In the underlying dispute, an emergency room doctor with Maine Medical
Center, Spence Bisbing, demanded payment of accrued, unused vacation pay
following his resignation in 2000. Maine Medical Center refused, claiming
that he used all his vacation time, and a lawsuit ensued. Although the
issue of whether Maine Medical Center acted in bad faith was not submitted to
the jury at trial, on appeal of the Section 626-A remedies entered in Bisbing’s
favor, Maine Med argued, among other things, that in order to enter an award of
liquidated damages and attorney’s fees under the statute, there had to have been
a finding of bad faith or culpability on its part.

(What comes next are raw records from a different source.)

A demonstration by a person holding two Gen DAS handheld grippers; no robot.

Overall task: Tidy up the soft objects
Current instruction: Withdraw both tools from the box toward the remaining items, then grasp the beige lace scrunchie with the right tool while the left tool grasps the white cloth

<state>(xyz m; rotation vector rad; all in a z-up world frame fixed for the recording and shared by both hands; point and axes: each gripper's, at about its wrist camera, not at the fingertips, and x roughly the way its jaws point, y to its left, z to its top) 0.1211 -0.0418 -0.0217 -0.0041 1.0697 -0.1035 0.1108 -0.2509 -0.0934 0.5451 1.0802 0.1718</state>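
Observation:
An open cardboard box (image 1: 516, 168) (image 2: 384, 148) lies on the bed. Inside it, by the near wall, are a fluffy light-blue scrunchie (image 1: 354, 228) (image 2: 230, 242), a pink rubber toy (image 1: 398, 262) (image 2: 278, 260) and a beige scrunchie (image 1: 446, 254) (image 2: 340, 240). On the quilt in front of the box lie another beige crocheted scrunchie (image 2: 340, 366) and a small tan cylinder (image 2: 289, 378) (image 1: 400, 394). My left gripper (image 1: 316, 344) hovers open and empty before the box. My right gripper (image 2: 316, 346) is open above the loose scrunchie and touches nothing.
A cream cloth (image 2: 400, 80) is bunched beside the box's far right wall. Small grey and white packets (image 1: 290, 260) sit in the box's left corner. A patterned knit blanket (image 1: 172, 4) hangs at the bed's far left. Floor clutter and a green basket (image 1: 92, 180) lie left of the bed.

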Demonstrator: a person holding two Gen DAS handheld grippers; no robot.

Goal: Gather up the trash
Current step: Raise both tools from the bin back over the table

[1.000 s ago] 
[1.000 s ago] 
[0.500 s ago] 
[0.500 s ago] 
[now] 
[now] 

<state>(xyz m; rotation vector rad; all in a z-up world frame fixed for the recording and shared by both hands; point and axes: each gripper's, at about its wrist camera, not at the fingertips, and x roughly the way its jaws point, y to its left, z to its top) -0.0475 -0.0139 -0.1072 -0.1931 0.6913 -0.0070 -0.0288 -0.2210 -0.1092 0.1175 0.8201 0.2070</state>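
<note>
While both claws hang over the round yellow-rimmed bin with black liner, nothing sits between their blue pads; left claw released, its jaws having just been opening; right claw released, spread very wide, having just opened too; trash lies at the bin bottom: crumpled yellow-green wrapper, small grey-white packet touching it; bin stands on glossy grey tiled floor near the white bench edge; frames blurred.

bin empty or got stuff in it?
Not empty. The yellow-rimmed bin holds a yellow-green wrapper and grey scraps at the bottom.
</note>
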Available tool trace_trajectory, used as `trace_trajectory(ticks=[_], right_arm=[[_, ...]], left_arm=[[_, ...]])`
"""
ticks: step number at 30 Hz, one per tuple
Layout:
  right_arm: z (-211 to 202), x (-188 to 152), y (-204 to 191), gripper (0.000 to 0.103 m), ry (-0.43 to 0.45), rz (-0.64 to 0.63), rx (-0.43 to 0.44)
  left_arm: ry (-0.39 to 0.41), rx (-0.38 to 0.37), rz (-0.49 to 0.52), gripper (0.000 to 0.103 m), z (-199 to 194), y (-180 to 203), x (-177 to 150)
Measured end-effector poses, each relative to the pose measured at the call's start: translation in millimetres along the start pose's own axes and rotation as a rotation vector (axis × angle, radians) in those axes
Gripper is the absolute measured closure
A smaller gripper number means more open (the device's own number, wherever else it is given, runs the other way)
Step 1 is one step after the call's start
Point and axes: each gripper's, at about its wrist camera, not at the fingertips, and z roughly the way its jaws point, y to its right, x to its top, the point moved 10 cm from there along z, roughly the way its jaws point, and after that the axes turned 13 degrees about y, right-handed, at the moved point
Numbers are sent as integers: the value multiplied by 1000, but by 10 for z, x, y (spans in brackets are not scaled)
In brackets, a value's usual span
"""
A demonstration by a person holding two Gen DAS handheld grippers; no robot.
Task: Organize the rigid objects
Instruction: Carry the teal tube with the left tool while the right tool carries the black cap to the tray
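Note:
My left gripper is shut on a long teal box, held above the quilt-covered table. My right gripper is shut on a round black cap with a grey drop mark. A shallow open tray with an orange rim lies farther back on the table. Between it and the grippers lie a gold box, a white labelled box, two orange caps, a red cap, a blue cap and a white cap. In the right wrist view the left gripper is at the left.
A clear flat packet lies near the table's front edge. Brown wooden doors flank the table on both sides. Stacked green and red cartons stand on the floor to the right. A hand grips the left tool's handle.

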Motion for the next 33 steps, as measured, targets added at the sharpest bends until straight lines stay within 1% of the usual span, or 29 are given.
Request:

There is no express language in either Section 626 or 626-A to suggest
that a plaintiff must prove bad faith on the part of a defendant employer to
trigger the penal components of the statute, namely its liquidated damages and
fee-shifting provisions. Nevertheless, the fact that other jurisdictions
have recognized the need for a plaintiff to prove willfulness or bad faith by a
nonpaying employer in similar circumstances, coupled with the logic inherent in
the argument that any law with consequences as severe as those associated with
Section 626 should require what amounts to some measure of blameworthiness, lent
some credence to Maine Med’s appellate strategy.
The Law Court was not
persuaded. Relying on the plain language of Section 626, the Court
declined to impose a bad faith element in the absence of clear legislative
intent to do so. Citing language from two of its earlier interpretations
of Section 626, the Court reiterated the importance of the statute’s “broadly
protective purpose” and found no reason to deviate from its consistent refusal
to recognize the existence of exceptions or exemptions from the statute’s harsh
effects.
Although the appellate decision in Bisbing was no
surprise, the fact that one of Maine’s largest employers was unable to extract
itself from the impact of Section 626 should motivate more modest employers to
audit their termination practices and fully familiarize themselves with their
obligations under that statute.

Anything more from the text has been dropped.